### About this task:
What you need to produce from the material below is an exact transcription of the lines from the one with "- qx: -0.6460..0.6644" through the one with "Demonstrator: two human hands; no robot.", both included, and no other line.

====== Given data

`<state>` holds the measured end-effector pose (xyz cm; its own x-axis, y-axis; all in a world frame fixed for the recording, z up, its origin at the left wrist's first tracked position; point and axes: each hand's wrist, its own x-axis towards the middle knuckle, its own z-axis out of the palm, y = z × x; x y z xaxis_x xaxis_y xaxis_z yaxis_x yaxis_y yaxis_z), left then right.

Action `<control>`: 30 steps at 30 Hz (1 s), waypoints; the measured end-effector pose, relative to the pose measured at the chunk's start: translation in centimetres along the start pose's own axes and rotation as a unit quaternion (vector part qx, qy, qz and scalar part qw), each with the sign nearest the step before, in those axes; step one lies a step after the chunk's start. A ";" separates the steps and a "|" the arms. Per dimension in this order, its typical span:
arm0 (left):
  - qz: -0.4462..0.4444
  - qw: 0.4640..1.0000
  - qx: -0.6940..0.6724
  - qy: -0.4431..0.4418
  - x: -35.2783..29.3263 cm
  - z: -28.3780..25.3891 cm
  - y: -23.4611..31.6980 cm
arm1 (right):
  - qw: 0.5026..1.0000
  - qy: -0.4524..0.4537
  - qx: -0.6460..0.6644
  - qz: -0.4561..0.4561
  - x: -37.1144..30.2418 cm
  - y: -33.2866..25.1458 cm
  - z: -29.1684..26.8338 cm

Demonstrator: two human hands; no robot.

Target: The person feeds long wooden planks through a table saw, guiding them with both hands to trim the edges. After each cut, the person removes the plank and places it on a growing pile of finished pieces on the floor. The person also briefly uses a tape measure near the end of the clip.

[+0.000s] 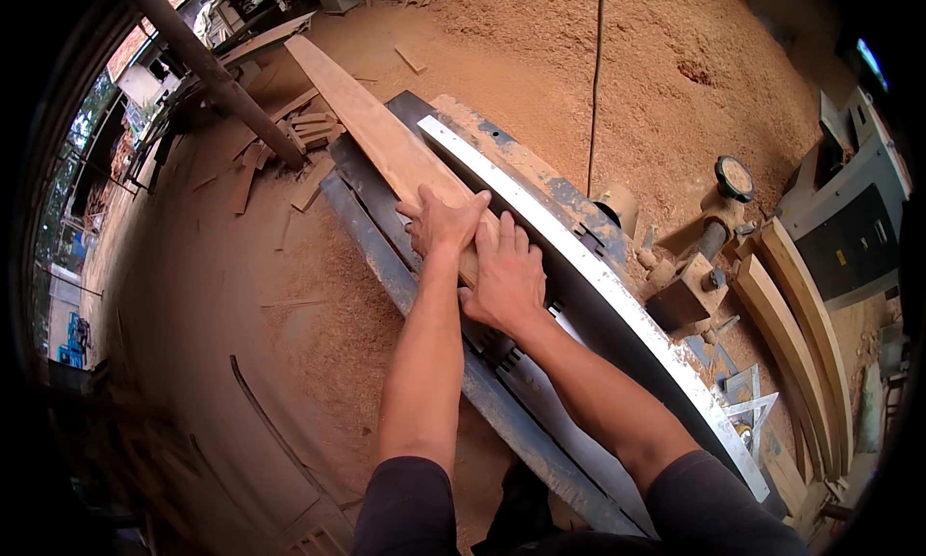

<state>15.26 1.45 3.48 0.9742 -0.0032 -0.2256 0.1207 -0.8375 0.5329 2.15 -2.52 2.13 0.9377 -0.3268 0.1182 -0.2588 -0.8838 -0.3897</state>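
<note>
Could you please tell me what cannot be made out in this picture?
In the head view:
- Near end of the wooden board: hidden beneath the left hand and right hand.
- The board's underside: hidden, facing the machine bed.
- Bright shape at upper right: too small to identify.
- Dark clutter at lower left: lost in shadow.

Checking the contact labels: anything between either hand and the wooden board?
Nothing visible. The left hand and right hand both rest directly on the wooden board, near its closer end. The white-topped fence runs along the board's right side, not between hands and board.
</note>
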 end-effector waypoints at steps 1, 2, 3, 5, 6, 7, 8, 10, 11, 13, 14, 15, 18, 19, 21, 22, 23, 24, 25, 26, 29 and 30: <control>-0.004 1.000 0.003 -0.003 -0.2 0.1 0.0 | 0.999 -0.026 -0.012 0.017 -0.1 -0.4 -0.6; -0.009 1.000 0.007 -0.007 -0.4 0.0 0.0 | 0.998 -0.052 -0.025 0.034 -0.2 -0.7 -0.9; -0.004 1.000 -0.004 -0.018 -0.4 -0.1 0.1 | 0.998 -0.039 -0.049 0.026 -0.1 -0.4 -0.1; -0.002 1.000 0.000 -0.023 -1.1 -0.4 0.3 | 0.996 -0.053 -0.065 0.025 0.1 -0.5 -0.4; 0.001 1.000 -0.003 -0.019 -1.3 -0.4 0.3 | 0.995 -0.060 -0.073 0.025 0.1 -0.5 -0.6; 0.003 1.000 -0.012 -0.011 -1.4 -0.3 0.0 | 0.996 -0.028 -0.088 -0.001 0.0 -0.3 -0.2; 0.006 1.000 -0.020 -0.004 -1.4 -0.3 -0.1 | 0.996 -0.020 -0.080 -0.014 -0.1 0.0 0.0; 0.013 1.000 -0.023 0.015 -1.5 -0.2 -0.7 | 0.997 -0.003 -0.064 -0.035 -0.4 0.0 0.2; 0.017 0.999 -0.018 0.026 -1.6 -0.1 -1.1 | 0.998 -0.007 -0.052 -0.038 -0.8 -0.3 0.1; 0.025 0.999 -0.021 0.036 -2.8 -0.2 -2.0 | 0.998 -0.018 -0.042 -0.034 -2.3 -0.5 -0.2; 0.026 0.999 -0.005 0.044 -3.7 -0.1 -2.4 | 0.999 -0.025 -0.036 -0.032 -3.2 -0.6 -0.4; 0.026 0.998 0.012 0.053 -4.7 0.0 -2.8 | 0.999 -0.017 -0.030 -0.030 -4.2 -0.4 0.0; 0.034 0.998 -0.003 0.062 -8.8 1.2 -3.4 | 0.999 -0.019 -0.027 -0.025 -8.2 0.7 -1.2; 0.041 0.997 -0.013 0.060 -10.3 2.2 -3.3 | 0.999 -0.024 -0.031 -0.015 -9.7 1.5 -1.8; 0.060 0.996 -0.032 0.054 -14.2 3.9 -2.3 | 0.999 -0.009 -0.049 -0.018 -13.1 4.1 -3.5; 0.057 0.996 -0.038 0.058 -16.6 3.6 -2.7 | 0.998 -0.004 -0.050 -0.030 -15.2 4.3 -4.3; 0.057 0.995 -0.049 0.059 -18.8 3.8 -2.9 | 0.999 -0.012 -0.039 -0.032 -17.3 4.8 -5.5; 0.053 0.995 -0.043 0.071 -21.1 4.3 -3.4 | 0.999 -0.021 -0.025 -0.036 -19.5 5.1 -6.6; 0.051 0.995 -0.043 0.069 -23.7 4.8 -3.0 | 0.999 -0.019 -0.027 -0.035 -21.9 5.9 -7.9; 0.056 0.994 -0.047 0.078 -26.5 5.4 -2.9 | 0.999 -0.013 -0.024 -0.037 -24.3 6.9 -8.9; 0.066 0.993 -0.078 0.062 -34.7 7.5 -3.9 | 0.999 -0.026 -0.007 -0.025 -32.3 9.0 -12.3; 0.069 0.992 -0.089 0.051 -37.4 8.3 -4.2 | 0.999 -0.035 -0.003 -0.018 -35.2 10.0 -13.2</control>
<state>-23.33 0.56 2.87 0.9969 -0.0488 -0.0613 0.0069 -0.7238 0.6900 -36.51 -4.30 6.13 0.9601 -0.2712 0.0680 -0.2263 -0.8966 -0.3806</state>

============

### Response to this task:
  - qx: -0.6460..0.6644
  - qz: -0.4561..0.4561
  - x: -37.1144..30.2418 cm
  - y: -33.2866..25.1458 cm
  - z: -29.1684..26.8338 cm

Demonstrator: two human hands; no robot.

That completes the output.